ALLEGAN — Perrigo Co. plc’s new CEO promised to return the company to “its winning ways” following a dismal quarterly earnings report.
On Thursday, Perrigo reported lower sales of $1.13 billion for the third quarter, down 8 percent from the $1.23 billion in the same period a year earlier.
The company recorded a quarterly net loss of $68 million, or 49 cents per diluted share. That compares with net income of $45 million, or 32 cents per diluted share, in the third quarter of 2017.
Perrigo also cut sales and earnings guidance for 2018.
CEO Murray Kessler — Perrigo’s third chief executive since January — told brokerage analysts during a Thursday conference call that he expects to have a full plan by next spring to improve performance.
“As I see it, Perrigo is a great company that has gotten off track in the last few years, as once again demonstrated in the quarterly results and projection for the remainder of fiscal 2018,” said Kessler, who joined Perrigo as CEO a month ago. “The challenges I saw confronting Perrigo today are the result of distraction, shifts in leadership, and a rapidly changing external environment that was not properly addressed.”
Perrigo (Nasdaq: PRGO), which is based in Ireland and operated from Allegan, partly attributed the quarterly results to the generic drug division that saw sales decline 28.5 percent to $179 million from $251 million a year earlier. Perrigo plans to sell or spin out the generic drug business to focus on its core consumer health care line that produces store-brand, over-the-counter medications.
Chief Financial Officer Ron Winowiecki attributed the generic division’s underperformance largely to “the absence of new products, coupled with price erosion within our authorized generic portfolio.” What Winowiecki called “customer service challenges” also resulted in lower sales than expected and higher customer service costs, “which are being addressed,” he said.
Perrigo’s Consumer Healthcare Americas division, which accounts for half of the company’s revenues, recorded flat sales of $596 million in the third quarter.
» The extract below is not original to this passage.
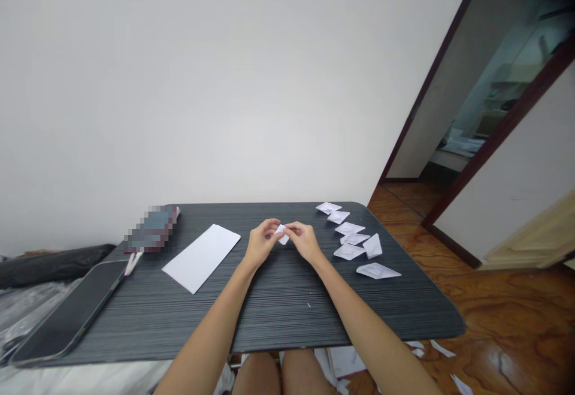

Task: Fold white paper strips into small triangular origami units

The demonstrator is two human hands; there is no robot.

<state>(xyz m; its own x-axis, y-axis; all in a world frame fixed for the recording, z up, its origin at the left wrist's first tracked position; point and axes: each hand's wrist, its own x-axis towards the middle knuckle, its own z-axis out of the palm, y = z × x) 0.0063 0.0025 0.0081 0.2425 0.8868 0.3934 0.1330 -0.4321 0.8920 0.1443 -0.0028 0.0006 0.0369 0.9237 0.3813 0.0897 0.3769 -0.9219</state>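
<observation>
**White paper pinched over dark desk**

Both hands meet mid-desk [278, 299]: left grip [263, 242] and right grip [303, 240] each pinch the small paper [283, 234] between fingertips. Right of the grips lie folded boats [354, 239]; left, a flat sheet [202, 257].

- A dark grey wood-grain bench [278, 305] with rounded corners stands against a white wall.
- A flat white rectangular paper sheet [202, 257] lies left of centre.
- A black smartphone [72, 314] lies screen-up at the near left corner.
- A blurred dark booklet [151, 229] sits at the far left.
- Several small folded white paper pieces [354, 239] lie scattered along the right side, the nearest one [377, 271] apart from the others.
</observation>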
The company has identified “various operating inefficiencies, which have impacted gross profit and our ability to achieve customer service expectations in both our U.S. Consumer and (generic) businesses,” Winowiecki said. Driving the inefficiencies are rising input costs, lower productivity related primarily to a tight labor market, and competing priorities, he said.
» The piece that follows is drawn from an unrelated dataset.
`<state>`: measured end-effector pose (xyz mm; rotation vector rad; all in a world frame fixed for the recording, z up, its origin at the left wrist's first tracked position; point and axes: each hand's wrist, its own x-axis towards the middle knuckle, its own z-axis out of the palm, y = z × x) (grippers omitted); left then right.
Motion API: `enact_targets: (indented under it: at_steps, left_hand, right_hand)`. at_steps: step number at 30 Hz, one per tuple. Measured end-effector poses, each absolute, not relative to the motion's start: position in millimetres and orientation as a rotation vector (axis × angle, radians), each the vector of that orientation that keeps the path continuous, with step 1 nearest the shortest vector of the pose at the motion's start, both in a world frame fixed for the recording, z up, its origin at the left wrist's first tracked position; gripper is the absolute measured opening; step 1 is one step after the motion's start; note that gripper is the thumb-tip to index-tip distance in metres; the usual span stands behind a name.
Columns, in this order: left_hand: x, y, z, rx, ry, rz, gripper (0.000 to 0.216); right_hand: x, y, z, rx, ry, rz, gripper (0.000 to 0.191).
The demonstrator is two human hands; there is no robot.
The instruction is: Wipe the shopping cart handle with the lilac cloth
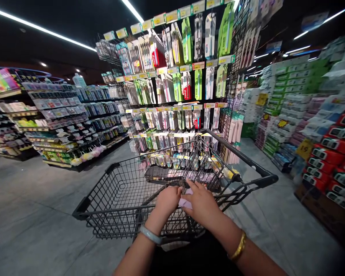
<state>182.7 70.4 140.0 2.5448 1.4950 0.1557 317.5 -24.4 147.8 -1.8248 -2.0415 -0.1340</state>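
Note:
Both of my hands are close together over the near side of a black wire shopping cart (115,211). My right hand (202,202), with a gold bracelet on its wrist, holds a small pale lilac piece (186,203) that looks like thin sheet or cloth; its exact kind is unclear. My left hand (168,200), wearing a pale bangle, is closed with its fingers curled beside that piece. What its fingertips grip, if anything, is hidden. Turned sideways, the cart has its handle (241,157) at the right.
Behind the cart stands a wire rack (175,84) hung with packaged toothbrushes. Stocked shelves (66,111) line the left. Stacked packs (287,103) and red-and-white boxes (330,161) rise at the right. Grey floor (40,214) runs around the cart.

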Motion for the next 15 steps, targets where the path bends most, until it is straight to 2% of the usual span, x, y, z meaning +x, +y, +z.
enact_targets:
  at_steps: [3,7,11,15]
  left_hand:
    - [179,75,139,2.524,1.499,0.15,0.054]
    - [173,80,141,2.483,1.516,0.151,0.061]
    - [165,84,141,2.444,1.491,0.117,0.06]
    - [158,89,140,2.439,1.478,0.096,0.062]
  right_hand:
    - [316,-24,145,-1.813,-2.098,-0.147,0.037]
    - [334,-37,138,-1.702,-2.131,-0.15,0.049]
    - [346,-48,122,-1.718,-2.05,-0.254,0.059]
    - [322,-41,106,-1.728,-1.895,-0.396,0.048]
“We are not satisfied with our overall performance results, and corrective actions are under way. Perrigo has undergone an immense amount of organizational change over the last few years, and with the planned separation of the (generic) business, we continue to evolve as an organization,” Winowiecki said. “At the same time, the pace of change in our business environment is arguably unprecedented. While the team has done a tremendous job responding to and embracing these shifts, we lost some focus, which impacted our performance and our ability to achieve our 2018 operating objectives.”
Perrigo reduced guidance for full-year 2018 results to sales of $4.72 billion with adjusted net income of $4.45 to $4.65 per diluted share. Perrigo in August provided guidance for full-year sales of $4.8 billion to $4.9 billion with adjusted net income of $4.75 to $4.95 per diluted share.
Thursday’s quarterly report sent Perrigo shares down more than 16 percent for the day to close at $62.88.
Despite the present difficulty, Kessler said he sees Perrigo getting active again in M&A, although “I don’t see a transformational acquisition in the near term.”
“I see bolt-ons helping stabilize or give us scale in certain markets, in Europe, and in the U.S. Some of these new categories that present themselves from a self-care definition versus a health care definition require small acquisitions for technology or to give us a certain skill set. That could be on the table,” Kessler said. “But job one, fix the core, get the core going. The volume is strong. The talent is strong. There’s no resources that have been cut. R&D budgets are intact, which I was glad to see when I got here. All the makings are there. The organization needs to focus and go after those opportunities.”